After a few minutes, Davey removes the toasted sfiha from the oven and adds dollops of cool yogurt sauce, made from the same starter that his Lebanese grandfather brought with him when he passed through Ellis Island in 1912.
Though Davey, like his father, has never been to Lebanon, that family history, like the food itself, flavors his life beyond the kitchen, too. He’s learning Arabic, and he hopes one day to visit the substantial clan of Bouzianes who still live in and around Beirut—although he admits those relatives are currently less than impressed with his culinary efforts. “I send them pictures of this stuff, and they laugh, ‘Cousin, you’re using too much mint, you’re not using enough allspice,’” he says with a smile. “Everybody does it differently.”

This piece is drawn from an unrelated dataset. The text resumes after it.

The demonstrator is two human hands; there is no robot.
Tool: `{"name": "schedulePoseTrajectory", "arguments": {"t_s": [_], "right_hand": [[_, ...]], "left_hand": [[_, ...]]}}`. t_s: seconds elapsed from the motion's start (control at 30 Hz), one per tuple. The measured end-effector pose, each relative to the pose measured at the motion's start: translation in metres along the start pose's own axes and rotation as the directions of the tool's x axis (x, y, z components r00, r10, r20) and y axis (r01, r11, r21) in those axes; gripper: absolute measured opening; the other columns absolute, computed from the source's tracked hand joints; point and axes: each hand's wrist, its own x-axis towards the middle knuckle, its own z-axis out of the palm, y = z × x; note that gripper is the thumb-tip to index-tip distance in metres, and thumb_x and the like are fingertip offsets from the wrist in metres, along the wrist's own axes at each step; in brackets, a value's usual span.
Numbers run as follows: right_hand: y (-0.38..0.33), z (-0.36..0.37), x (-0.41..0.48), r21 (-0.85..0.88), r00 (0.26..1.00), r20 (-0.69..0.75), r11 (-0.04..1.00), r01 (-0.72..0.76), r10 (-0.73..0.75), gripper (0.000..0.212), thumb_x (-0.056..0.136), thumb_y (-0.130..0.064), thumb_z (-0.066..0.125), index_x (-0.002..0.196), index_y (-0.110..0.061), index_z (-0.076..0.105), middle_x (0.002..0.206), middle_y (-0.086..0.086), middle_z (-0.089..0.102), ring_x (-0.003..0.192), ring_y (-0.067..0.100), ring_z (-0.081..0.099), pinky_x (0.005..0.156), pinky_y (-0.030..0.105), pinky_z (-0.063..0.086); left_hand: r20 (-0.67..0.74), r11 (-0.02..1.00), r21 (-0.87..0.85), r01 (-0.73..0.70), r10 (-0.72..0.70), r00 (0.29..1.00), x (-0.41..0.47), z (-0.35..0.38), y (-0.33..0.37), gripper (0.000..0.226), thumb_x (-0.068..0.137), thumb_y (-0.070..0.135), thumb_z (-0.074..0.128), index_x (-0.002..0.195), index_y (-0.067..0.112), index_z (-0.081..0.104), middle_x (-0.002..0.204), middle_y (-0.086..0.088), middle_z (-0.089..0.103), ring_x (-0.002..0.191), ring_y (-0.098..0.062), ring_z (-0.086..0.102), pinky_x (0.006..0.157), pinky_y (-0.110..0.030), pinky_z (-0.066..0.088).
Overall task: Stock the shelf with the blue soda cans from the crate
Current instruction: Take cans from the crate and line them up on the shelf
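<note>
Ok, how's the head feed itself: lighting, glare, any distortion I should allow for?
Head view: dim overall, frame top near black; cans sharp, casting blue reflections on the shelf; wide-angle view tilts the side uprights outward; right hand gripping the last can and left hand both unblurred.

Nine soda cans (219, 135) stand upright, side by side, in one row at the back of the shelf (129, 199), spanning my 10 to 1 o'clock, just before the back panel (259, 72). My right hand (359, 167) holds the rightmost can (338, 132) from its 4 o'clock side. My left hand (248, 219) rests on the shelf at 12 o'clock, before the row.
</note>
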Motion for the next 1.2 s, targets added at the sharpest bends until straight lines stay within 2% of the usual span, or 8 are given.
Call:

In Lebanon, women tend to handle the cooking, but here the Bouziane father/son pas de deux unfolds like artwork, the two men moving back and forth, chopping and seasoning as though choreographed. In Lebanese culture, David explains, “A lot of things happen in the kitchen. A lot of decisions are made there.”
Next year, Davey will become a father himself: He and his girlfriend are expecting a son this spring. Will the little boy grow up in the kitchen learning how to season lamb and cultivate yogurt? “Oh, of course,” he says.
For now, though, Davey, like so many home cooks around the world, defers to the previous generation for culinary approval. After he tops the sfiha with its final touches—toasted pine nuts, a garnish of fresh parsley—he invites his father over for a taste, explaining, “It’s not done until he’s tried it.”